Note: In our sample dataset, we chose not to include the JSONB data to keep the size of the dataset easily managable. If you want a dataset with the full JSON data included, you need to fetch the data directly from the OpenSea API (see below for steps).

Ingest NFT data

When you have your database and schema created, you can ingest some data to play with! You have two options to ingest NFT data for this tutorial:

  • Fetch data directly from the OpenSea API
  • Download sample data and import it

Fetch data directly from the OpenSea API

To ingest data from the OpenSea API, you can use the opensea_ingest.py script included in the starter kit repository on GitHub. The script connects to the OpenSea API /events endpoint, and fetches data from the specified time period (no API key required!).

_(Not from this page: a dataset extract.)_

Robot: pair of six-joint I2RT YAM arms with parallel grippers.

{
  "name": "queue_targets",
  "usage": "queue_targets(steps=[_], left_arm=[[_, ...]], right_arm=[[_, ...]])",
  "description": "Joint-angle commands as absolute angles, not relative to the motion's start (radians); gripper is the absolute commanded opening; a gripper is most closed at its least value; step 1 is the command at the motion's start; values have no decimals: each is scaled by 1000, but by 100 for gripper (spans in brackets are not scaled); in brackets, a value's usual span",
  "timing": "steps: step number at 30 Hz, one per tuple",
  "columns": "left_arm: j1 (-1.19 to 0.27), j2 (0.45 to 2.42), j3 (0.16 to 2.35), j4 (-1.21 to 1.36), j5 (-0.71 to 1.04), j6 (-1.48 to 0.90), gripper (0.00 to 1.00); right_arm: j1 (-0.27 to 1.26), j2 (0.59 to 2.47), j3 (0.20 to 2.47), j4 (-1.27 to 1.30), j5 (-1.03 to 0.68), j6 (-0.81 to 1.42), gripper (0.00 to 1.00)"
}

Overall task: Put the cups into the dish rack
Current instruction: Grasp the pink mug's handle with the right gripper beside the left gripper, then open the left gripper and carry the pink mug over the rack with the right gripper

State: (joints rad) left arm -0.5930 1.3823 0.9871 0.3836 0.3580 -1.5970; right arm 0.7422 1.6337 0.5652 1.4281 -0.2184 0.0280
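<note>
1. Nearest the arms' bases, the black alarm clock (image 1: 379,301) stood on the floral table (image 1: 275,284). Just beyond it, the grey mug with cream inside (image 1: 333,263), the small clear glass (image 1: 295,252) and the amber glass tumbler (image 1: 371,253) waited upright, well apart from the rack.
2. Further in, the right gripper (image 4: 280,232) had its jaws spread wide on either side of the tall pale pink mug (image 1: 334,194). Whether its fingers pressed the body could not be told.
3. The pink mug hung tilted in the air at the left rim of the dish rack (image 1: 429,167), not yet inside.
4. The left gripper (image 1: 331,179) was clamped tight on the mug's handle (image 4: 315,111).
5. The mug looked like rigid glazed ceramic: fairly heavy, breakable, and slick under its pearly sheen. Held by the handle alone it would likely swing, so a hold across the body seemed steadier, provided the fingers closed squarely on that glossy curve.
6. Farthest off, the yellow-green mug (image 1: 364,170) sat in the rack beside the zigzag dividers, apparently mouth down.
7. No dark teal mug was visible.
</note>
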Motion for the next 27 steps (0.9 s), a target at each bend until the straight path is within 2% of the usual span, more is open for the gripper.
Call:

Fetching data directly from the OpenSea API

  1. Clone the nft-starter-kit repository on Github:
    git clone https://github.com/timescale/nft-starter-kit.git
    cd nft-starter-kit
  2. Create a new Python virtual environment and install the requirements:
    virtualenv env && source env/bin/activate
    pip install -r requirements.txt
  3. Replace the parameters in the config.py file:
    DB_NAME="tsdb"
    HOST="YOUR_HOST_URL"
    USER="tsdbadmin"
    PASS="YOUR_PASSWORD_HERE"
    PORT="PORT_NUMBER"
    OPENSEA_START_DATE="2021-10-01T00:00:00" # example start date (UTC)
    OPENSEA_END_DATE="2021-10-06T23:59:59" # example end date (UTC)
  4. Run the Python script:
    python opensea_ingest.py
    This starts ingesting data in batches, 300 rows at a time:
    Start ingesting data between 2021-10-01 00:00:00+00:00 and 2021-10-06 23:59:59+00:00
    ---
    Fetching transactions from OpenSea...
    Data loaded into temp table!
    Data ingested!
    Data has been backfilled until this time: 2021-10-06 23:51:31.140126+00:00
    ---
    You can stop the ingesting process anytime (Ctrl+C), otherwise the script runs until all the transactions have been ingested from the given time period.

Download sample NFT data

You can download and insert sample CSV files that contain NFT sales data from 1 October 2021 to 7 October 2021.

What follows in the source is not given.